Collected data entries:
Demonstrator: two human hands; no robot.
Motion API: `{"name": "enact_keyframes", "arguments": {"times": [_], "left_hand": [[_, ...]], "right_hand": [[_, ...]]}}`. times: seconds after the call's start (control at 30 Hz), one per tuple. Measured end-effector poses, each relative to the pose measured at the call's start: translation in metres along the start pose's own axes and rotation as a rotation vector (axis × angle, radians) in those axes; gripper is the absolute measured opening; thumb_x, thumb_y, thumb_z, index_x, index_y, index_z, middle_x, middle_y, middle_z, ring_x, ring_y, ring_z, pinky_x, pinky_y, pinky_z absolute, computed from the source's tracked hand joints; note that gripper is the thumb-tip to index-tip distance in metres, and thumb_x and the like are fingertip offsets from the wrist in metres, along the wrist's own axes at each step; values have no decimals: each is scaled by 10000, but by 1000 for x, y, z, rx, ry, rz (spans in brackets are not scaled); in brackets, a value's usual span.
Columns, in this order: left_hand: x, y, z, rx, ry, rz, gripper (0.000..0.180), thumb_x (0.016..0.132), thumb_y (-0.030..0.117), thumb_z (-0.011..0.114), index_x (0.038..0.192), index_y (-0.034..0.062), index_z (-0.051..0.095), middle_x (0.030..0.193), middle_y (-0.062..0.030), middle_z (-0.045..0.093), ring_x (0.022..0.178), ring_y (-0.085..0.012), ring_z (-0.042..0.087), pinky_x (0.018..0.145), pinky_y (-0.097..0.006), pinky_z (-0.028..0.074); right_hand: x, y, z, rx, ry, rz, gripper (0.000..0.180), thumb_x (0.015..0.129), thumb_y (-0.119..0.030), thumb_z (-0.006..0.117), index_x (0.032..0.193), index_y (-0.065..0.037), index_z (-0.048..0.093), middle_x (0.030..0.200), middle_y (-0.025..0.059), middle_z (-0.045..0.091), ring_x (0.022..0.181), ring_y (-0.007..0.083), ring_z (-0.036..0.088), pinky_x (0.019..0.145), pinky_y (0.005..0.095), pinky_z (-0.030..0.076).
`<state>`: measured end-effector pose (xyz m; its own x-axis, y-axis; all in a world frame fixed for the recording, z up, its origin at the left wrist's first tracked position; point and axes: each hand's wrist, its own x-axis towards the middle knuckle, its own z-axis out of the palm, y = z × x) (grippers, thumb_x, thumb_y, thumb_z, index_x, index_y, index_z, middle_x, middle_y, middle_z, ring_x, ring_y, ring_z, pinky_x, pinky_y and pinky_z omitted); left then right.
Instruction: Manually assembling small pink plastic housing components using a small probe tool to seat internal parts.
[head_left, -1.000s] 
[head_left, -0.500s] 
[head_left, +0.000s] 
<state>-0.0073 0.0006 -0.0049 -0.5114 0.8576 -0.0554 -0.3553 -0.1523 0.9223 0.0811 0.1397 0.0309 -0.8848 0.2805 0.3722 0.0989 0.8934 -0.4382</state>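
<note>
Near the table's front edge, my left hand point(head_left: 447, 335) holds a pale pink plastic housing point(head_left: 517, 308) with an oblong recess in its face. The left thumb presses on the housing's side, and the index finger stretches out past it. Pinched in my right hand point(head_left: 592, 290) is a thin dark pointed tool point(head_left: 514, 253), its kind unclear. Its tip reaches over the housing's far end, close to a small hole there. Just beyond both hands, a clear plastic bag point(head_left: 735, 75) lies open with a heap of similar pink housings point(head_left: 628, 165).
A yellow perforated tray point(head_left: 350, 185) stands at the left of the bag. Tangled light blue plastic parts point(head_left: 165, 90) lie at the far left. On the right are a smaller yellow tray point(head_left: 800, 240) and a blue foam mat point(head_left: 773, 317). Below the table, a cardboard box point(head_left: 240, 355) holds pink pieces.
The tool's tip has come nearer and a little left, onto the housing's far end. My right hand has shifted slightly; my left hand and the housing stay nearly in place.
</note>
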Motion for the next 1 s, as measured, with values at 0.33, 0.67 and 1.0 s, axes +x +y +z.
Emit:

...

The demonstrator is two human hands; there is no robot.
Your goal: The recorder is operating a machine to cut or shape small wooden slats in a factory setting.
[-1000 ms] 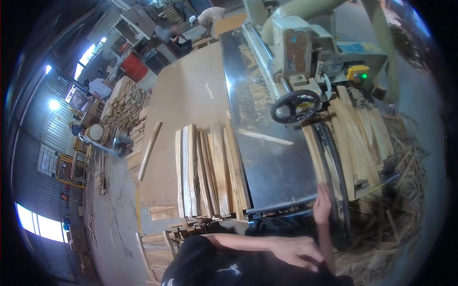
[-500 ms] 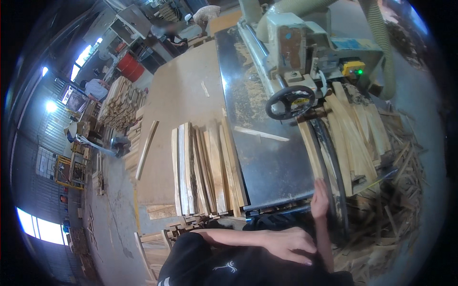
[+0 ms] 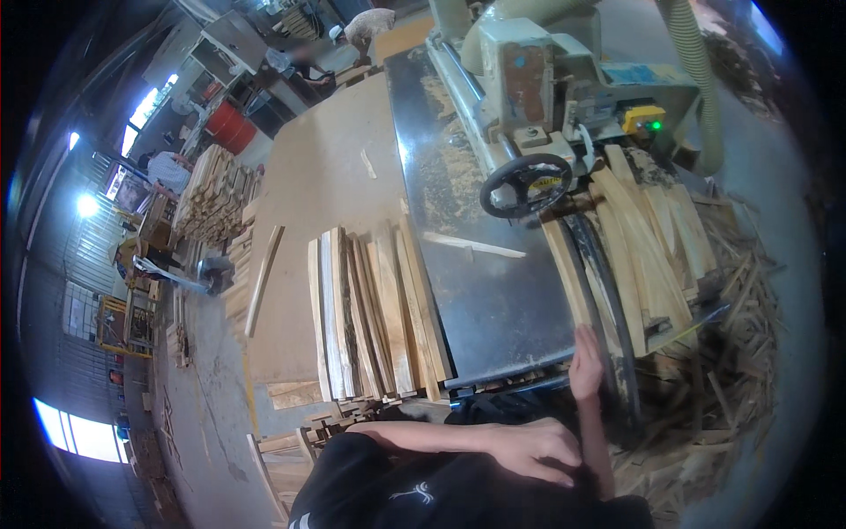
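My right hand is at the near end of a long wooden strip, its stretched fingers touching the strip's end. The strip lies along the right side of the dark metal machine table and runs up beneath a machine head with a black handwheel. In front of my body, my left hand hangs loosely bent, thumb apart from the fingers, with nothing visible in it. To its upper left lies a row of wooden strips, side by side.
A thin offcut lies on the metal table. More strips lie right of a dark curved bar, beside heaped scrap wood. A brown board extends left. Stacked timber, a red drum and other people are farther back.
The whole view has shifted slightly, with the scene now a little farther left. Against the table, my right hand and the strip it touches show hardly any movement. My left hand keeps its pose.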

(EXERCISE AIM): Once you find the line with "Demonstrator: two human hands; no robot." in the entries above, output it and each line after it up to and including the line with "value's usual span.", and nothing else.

(RESPONSE):
Demonstrator: two human hands; no robot.
Motion API: `{"name": "enact_keyframes", "arguments": {"times": [_], "left_hand": [[_, ...]], "right_hand": [[_, ...]]}}`. times: seconds after the call's start (control at 30 Hz), one per tuple. Measured end-effector poses, each relative to the pose measured at the call's start: translation in metres along the start pose's own axes and rotation as a rotation vector (axis × angle, radians) in those axes; gripper is the absolute measured opening; thumb_x, thumb_y, thumb_z, index_x, index_y, index_z, middle_x, middle_y, middle_z, ring_x, ring_y, ring_z, pinky_x, pinky_y, pinky_z absolute, computed from the source's tracked hand joints; note that gripper is the thumb-tip to index-tip distance in metres, and thumb_x and the like are fingertip offsets from the wrist in metres, along the wrist's own axes at each step; values have no decimals: each is scaled by 10000, but by 1000 for x, y, z, rx, ry, rz (spans in brackets are not scaled); in brackets, a value's usual span.

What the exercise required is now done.